What is required:
Where a line of the following data contains the string "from", include it in the tally. Report the total alone.

··· Provided material

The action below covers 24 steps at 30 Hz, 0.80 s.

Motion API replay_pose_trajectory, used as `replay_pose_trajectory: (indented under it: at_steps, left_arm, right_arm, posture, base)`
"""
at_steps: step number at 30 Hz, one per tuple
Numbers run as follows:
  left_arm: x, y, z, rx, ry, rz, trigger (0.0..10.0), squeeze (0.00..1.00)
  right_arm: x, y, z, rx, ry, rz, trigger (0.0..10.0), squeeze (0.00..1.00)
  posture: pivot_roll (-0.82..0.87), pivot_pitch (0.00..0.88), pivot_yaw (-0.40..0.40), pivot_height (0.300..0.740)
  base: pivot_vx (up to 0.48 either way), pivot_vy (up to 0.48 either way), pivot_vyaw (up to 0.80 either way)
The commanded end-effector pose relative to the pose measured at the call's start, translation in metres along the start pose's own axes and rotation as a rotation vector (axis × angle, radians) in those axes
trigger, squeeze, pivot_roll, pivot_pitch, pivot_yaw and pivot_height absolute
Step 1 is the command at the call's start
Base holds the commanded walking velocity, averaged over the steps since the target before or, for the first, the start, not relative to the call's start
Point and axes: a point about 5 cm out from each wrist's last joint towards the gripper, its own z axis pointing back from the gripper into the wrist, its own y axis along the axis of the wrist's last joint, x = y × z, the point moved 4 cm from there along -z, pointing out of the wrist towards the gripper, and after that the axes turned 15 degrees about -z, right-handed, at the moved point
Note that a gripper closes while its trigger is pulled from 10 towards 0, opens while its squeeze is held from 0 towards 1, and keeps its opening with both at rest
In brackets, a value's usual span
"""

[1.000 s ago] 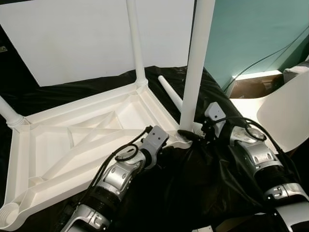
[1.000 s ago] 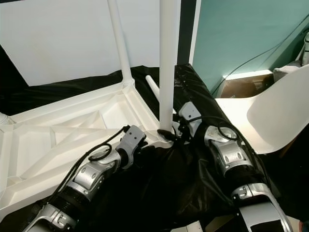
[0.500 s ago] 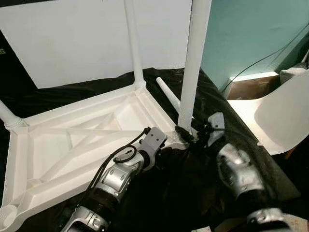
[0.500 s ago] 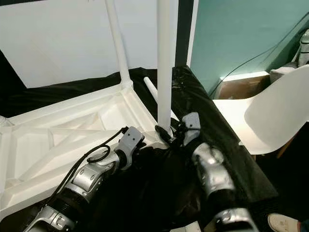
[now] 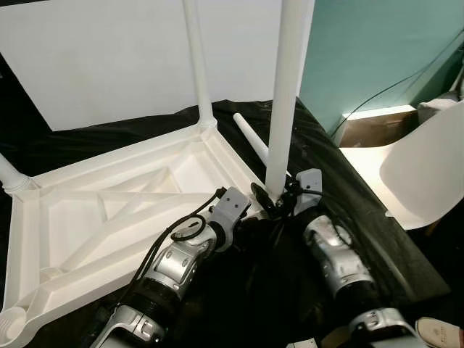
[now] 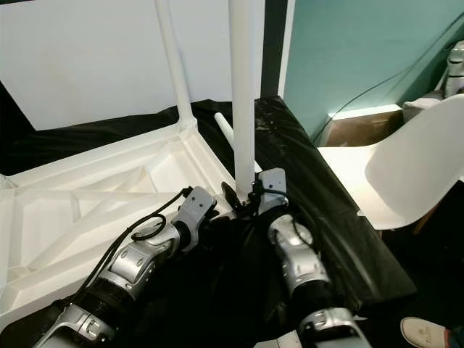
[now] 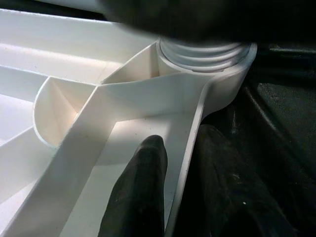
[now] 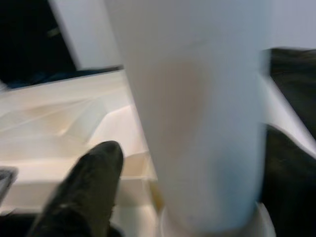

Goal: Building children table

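The white plastic table top (image 5: 109, 210) lies upside down on black cloth. A far leg (image 5: 196, 65) and a near leg (image 5: 286, 94) stand upright in its corners, and a third leg (image 5: 11, 174) rises at the left. A loose leg (image 5: 250, 138) lies on the cloth behind. My right gripper (image 5: 275, 199) is shut on the near leg's base, with one finger (image 8: 89, 182) beside the leg (image 8: 197, 113). My left gripper (image 5: 245, 221) grips the table's rim (image 7: 190, 148) beside that corner socket (image 7: 207, 54), one finger (image 7: 143, 187) inside the rim and one outside.
A white chair (image 5: 428, 167) stands close at the right, with a cardboard box (image 5: 373, 127) and a cable behind it against the teal wall. A white board (image 5: 109, 58) leans at the back. A shoe (image 5: 442, 335) shows at the bottom right.
My right forearm has swung left and in towards the near leg, its wrist turning around the leg's base. The left gripper has stayed on the rim.
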Motion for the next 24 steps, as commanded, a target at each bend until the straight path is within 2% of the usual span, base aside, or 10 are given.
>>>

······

Result below:
2